• Your objective:
Every line of the data below should be written out word for word.

(Items listed in a dataset)
□ □ □

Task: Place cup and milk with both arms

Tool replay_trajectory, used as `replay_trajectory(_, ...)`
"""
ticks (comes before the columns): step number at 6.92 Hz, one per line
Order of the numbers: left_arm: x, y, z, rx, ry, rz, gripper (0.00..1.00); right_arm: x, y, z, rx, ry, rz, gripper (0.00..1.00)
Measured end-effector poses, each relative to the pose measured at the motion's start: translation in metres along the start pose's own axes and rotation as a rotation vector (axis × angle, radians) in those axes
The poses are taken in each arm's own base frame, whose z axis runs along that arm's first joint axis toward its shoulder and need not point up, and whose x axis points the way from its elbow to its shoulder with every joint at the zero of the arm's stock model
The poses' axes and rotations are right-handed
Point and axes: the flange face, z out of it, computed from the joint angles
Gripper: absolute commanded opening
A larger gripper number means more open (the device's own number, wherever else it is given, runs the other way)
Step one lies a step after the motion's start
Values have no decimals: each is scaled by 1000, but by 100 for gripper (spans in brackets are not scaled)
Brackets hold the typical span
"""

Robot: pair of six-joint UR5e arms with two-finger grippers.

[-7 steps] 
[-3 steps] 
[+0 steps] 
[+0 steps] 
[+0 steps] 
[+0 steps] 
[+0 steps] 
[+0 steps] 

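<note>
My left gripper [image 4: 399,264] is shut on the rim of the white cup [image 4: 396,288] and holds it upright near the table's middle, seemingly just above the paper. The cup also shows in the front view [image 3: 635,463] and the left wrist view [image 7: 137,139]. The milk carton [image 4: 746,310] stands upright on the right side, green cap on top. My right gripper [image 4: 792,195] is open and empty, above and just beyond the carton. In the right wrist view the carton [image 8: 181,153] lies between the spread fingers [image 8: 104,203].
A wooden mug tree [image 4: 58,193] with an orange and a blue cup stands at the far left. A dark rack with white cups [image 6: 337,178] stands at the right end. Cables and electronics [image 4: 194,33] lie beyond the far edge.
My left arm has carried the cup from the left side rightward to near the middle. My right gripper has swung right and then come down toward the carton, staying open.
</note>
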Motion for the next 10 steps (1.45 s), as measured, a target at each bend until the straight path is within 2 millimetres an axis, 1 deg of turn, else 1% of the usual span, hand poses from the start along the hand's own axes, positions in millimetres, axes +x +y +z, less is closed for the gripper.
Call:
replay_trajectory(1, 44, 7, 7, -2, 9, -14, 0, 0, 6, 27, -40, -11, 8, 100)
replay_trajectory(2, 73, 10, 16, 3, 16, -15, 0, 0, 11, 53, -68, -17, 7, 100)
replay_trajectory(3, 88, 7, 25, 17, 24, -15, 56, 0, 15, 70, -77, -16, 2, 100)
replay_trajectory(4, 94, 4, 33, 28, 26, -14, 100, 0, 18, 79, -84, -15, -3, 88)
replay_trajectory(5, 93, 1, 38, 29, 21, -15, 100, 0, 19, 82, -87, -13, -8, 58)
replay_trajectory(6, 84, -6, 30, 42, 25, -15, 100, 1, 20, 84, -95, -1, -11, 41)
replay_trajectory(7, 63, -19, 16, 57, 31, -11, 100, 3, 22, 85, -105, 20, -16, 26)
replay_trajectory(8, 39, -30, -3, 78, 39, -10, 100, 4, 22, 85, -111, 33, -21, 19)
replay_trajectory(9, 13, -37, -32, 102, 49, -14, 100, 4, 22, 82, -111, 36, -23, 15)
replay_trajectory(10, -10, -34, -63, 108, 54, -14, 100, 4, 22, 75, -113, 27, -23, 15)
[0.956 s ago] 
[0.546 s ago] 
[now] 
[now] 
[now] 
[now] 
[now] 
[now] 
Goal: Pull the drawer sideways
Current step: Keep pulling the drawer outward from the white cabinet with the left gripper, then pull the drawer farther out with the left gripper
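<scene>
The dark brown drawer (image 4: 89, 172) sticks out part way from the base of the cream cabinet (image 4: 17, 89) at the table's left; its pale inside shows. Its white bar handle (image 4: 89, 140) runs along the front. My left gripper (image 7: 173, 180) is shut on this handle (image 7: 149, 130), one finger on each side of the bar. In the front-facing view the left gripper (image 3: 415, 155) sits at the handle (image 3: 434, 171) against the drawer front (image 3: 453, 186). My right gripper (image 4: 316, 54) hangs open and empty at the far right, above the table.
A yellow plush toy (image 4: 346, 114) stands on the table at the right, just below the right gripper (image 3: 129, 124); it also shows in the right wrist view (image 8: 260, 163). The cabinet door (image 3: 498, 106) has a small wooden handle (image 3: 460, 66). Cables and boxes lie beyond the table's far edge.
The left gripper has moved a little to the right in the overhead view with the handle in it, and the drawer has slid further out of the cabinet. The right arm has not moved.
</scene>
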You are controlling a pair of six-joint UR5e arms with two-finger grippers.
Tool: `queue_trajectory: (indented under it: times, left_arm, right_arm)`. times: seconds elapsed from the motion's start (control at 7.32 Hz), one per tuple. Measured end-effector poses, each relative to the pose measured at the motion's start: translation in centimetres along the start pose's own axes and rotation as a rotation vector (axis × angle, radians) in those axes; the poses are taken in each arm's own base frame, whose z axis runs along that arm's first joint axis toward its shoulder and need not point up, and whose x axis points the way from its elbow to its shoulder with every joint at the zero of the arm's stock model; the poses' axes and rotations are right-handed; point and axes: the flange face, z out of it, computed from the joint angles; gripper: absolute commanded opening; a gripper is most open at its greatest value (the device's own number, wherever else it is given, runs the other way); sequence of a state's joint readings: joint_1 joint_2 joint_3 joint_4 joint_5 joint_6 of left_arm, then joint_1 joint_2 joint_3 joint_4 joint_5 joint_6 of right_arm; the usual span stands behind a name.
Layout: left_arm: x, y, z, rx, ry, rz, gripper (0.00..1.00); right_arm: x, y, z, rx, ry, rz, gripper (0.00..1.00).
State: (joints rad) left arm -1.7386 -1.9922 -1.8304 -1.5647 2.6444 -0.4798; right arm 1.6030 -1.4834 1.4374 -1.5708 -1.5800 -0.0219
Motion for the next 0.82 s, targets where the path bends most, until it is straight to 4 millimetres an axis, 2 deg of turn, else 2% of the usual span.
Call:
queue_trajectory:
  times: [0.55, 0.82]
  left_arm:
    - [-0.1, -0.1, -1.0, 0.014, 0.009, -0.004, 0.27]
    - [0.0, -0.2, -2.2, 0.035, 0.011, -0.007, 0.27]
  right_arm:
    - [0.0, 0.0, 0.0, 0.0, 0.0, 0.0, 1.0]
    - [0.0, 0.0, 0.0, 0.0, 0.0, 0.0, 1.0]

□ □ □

• The answer:
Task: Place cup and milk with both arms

Tool replay_trajectory, used as `replay_trajectory(_, ...)`
"""
ticks (comes before the columns): step number at 6.92 Hz, one per line
Order of the numbers: left_arm: x, y, z, rx, ry, rz, gripper (0.00..1.00); right_arm: x, y, z, rx, ry, rz, gripper (0.00..1.00)
Measured end-effector poses, each relative to the pose measured at the motion's start: translation in metres along the start pose's own axes and rotation as a rotation vector (axis × angle, radians) in those axes
The poses are taken in each arm's own base frame, whose z axis runs along that arm's first joint axis toward its shoulder and need not point up, and whose x axis points the way from its elbow to its shoulder with every joint at the zero of the arm's stock model
The poses' axes and rotations are right-handed
Point and axes: the flange face, z out of it, computed from the joint angles
Gripper: absolute commanded opening
A larger gripper number means more open (the device's own number, wherever else it is given, runs the other way)
Step one lies a step after the motion's start
Values have no decimals: each is scaled by 1000, but by 100 for gripper (spans in brackets are not scaled)
Brackets hold the typical span
"""

Robot: pair of six-joint UR5e arms with two-finger grippers.

[-7 steps] 
[-3 steps] 
[+0 steps] 
[+0 steps] 
[+0 steps] 
[+0 steps] 
[+0 steps] 
[+0 steps] 

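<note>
My left gripper [image 4: 399,264] is shut on the rim of the white cup [image 4: 396,288] and holds it upright near the table's middle, seemingly just above the paper. The cup also shows in the front view [image 3: 635,463] and the left wrist view [image 7: 137,139]. The milk carton [image 4: 746,310] stands upright on the right side, green cap on top. My right gripper [image 4: 792,195] is open and empty, above and just beyond the carton. In the right wrist view the carton [image 8: 181,153] lies between the spread fingers [image 8: 104,203].
A wooden mug tree [image 4: 58,193] with an orange and a blue cup stands at the far left. A dark rack with white cups [image 6: 337,178] stands at the right end. Cables and electronics [image 4: 194,33] lie beyond the far edge.
My left arm has carried the cup from the left side rightward to near the middle. My right gripper has swung right and then come down toward the carton, staying open.
</note>
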Motion for the next 10 steps (1.45 s), as measured, a target at each bend until the straight path is within 2 millimetres an axis, 1 deg of turn, else 1% of the usual span, hand poses from the start along the hand's own axes, positions in millimetres, axes +x +y +z, less is closed for the gripper.
Call:
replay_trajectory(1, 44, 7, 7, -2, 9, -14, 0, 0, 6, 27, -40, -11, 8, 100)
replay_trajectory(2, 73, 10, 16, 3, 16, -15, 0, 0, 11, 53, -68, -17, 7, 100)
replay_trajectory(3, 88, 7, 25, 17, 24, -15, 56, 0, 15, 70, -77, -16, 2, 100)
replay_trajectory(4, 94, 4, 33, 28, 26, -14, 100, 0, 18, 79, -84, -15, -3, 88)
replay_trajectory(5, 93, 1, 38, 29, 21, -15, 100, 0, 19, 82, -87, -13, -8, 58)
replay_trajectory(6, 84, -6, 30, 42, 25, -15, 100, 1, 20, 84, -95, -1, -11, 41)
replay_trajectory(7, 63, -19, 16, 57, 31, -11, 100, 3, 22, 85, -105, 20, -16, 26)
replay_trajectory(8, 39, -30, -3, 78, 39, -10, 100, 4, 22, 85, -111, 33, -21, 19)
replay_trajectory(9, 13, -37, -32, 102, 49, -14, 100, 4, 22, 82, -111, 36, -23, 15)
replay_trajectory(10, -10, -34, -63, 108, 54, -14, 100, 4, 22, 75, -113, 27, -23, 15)
[0.956 s ago] 
[0.546 s ago] 
[now] 
[now] 
[now] 
[now] 
[now] 
[now] 
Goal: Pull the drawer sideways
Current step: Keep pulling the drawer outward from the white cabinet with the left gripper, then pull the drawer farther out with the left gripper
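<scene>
The dark brown drawer (image 4: 89, 172) sticks out part way from the base of the cream cabinet (image 4: 17, 89) at the table's left; its pale inside shows. Its white bar handle (image 4: 89, 140) runs along the front. My left gripper (image 7: 173, 180) is shut on this handle (image 7: 149, 130), one finger on each side of the bar. In the front-facing view the left gripper (image 3: 415, 155) sits at the handle (image 3: 434, 171) against the drawer front (image 3: 453, 186). My right gripper (image 4: 316, 54) hangs open and empty at the far right, above the table.
A yellow plush toy (image 4: 346, 114) stands on the table at the right, just below the right gripper (image 3: 129, 124); it also shows in the right wrist view (image 8: 260, 163). The cabinet door (image 3: 498, 106) has a small wooden handle (image 3: 460, 66). Cables and boxes lie beyond the table's far edge.
The left gripper has moved a little to the right in the overhead view with the handle in it, and the drawer has slid further out of the cabinet. The right arm has not moved.
</scene>
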You are controlling a pair of six-joint UR5e arms with two-finger grippers.
Tool: `queue_trajectory: (indented under it: times, left_arm, right_arm)`. times: seconds elapsed from the motion's start (control at 7.32 Hz), one per tuple. Measured end-effector poses, each relative to the pose measured at the motion's start: translation in centimetres along the start pose's own axes and rotation as a rotation vector (axis × angle, radians) in those axes; the poses are taken in each arm's own base frame, whose z axis runs along that arm's first joint axis toward its shoulder and need not point up, and whose x axis points the way from its elbow to its shoulder with every joint at the zero of the arm's stock model; the poses' axes and rotations are right-handed; point and axes: the flange face, z out of it, computed from the joint angles; gripper: absolute commanded opening; a gripper is most open at its greatest value (the device's own number, wherever else it is given, runs the other way); sequence of a state's joint readings: joint_1 joint_2 joint_3 joint_4 joint_5 joint_6 of left_arm, then joint_1 joint_2 joint_3 joint_4 joint_5 joint_6 of right_arm; the usual span stands behind a name.
Layout: left_arm: x, y, z, rx, ry, rz, gripper (0.00..1.00); right_arm: x, y, z, rx, ry, rz, gripper (0.00..1.00).
State: (joints rad) left arm -1.7386 -1.9922 -1.8304 -1.5647 2.6444 -0.4798; right arm 1.6030 -1.4834 1.4374 -1.5708 -1.5800 -0.0219
Motion for the next 0.82 s, targets where the path bends most, until it is straight to 4 millimetres an axis, 2 deg of turn, else 2% of the usual span.
Call:
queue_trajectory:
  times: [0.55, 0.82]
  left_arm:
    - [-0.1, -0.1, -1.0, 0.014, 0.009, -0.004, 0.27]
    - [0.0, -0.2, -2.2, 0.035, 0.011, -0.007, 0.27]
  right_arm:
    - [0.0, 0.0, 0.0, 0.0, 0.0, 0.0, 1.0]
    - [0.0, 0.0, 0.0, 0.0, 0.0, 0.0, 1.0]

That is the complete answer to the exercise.